Having lost their government jobs, the Hungarian workers were also forced out of private firms. The first hints of this trend can be traced back to the Numerus Valachius movement launched by Alexandru Vaida-Voevod who had split from the National Peasant Party. Vaida published fictitious data regarding the role played by the minorities in economic life, and demanded that in every area the ',aboriginal Romanians" occupy places in appropriate numbers. Under the influence of Nazism, the extreme right-wing movements, including the Iron Guard led by Captain Corneliu Zelea Codreanu, the ranks of which were increasing at an alarming rate year after year, disseminated among large masses of Romanians ideas so dear to the nationalists, demanding the firing of the non-Romanian workers. State enterprises, or those with significant state contracts soon dismissed the greater portion of workers with Hungarian background. In any case, it was part of the program of the Liberal Party in power to support economically the Romanians in every area or, in other words, to discriminate against non Romanians, leading to the notorious labor defense law of 1934. 63

This law demanded that economic, industrial, commercial and other private companies employ at least 80% Romanian citizens in each of the categories defined in the law.

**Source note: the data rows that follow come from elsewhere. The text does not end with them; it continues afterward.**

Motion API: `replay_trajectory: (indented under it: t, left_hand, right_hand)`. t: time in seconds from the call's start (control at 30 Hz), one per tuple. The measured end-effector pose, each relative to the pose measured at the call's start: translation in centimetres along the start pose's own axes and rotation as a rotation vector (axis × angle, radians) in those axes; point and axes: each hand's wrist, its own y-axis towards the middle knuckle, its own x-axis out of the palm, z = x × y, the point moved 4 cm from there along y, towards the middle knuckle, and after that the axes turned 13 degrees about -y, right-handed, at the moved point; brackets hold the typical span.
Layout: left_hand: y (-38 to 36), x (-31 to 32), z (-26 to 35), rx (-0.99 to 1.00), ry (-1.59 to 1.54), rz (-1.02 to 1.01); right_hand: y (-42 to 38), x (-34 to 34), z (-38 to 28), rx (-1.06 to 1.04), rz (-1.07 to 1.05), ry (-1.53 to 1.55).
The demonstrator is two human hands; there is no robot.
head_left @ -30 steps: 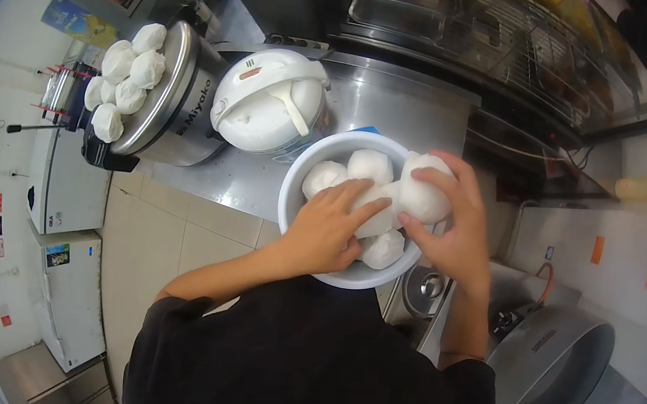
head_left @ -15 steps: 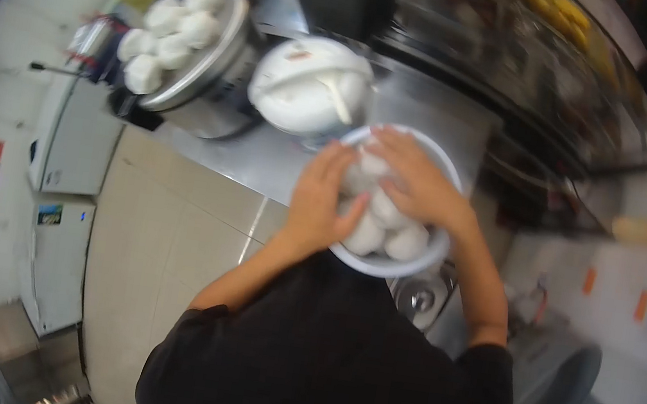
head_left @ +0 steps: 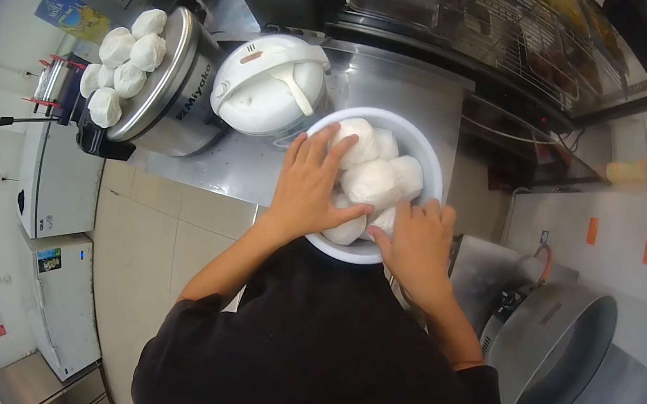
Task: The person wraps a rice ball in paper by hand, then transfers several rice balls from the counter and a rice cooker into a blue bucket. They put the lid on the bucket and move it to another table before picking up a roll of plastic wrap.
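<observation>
A white plastic basin [head_left: 436, 168] holds several round bundles wrapped in white paper [head_left: 372, 182]; their contents are hidden. My left hand [head_left: 307, 187] lies over the basin's left side, fingers spread and touching the bundles, with its thumb stretched toward the middle. At the near right, my right hand [head_left: 419, 248] bends over the rim, its thumb and fingers around a wrapped bundle [head_left: 383, 222] there. The basin sits at the counter's near edge, close to my dark shirt.
To the left stands a white rice cooker [head_left: 269, 91] with a rice paddle [head_left: 296, 89] on its lid. Beyond it, more wrapped bundles [head_left: 127, 79] lie on a large steel cooker [head_left: 177, 99]. A glass display case [head_left: 480, 26] runs along the back. A big metal pot [head_left: 534, 347] stands right.
My right hand has moved from the basin's far side to its near right side. My left hand has shifted slightly left, its fingers more spread. The view has turned a little and sharpened.
</observation>
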Motion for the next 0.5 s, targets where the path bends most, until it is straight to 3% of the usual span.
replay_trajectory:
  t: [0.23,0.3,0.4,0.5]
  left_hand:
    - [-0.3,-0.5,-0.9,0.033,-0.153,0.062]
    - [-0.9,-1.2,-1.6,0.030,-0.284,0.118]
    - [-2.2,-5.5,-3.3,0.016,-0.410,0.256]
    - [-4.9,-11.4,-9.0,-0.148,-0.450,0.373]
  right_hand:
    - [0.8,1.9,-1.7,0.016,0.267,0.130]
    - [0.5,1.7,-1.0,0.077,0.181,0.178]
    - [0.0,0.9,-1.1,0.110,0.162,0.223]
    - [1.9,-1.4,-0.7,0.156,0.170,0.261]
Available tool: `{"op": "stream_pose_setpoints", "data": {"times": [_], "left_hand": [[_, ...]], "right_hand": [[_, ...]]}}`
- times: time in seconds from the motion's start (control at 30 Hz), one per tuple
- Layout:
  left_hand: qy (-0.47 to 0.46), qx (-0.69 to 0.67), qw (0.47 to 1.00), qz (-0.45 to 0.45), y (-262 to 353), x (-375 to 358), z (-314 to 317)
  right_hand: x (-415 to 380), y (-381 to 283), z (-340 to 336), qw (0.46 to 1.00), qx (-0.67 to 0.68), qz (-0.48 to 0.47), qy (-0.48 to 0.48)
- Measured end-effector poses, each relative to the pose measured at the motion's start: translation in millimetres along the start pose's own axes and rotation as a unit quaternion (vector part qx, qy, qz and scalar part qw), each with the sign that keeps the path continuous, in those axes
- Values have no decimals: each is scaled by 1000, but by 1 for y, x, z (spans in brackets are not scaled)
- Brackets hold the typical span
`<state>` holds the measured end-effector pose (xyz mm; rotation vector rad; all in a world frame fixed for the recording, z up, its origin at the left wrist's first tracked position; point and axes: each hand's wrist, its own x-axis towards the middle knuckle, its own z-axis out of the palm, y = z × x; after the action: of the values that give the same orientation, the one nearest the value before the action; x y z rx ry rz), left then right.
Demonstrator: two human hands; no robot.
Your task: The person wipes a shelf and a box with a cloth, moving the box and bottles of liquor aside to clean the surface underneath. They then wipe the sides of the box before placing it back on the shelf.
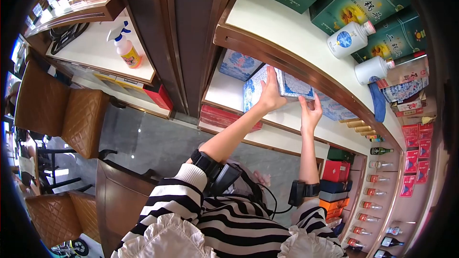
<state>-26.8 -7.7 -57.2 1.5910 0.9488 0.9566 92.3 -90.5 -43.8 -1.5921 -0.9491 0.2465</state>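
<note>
A blue-and-white patterned box (295, 86) sits on the middle shelf, under the overhanging upper board. My left hand (271, 94) lies along its left side, fingers stretched out and the thumb apart. At the lower right corner of the same box, my right hand (310, 112) grips with thumb and fingers. Another patterned box (249, 94) stands just left of my left hand, partly hidden by it. Farther left is a darker blue patterned box (239, 65). More blue-and-white boxes (334, 109) lie to the right, partly covered by the shelf board.
The upper shelf's wooden edge (296, 52) overhangs my hands. Above it stand green boxes (358, 2) and white bottles (348, 39). Red boxes (220, 117) lie on the shelf below. A spray bottle (126, 50) is at left, a brown chair (83, 119) behind it.
</note>
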Motion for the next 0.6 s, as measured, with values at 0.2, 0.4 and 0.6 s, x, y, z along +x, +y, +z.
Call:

Moreover, they were forced to select at least 50% Romanian citizens as members of their board of directors, their executive committee, or their supervising committee, including the chairperson. The categories indicated in the law were the managers, technicians, skilled workers, and laborers. In case where the ratios defined in the law were disregarded, the law prescribed penalties extending from a warning from the Ministry to closing down the firm.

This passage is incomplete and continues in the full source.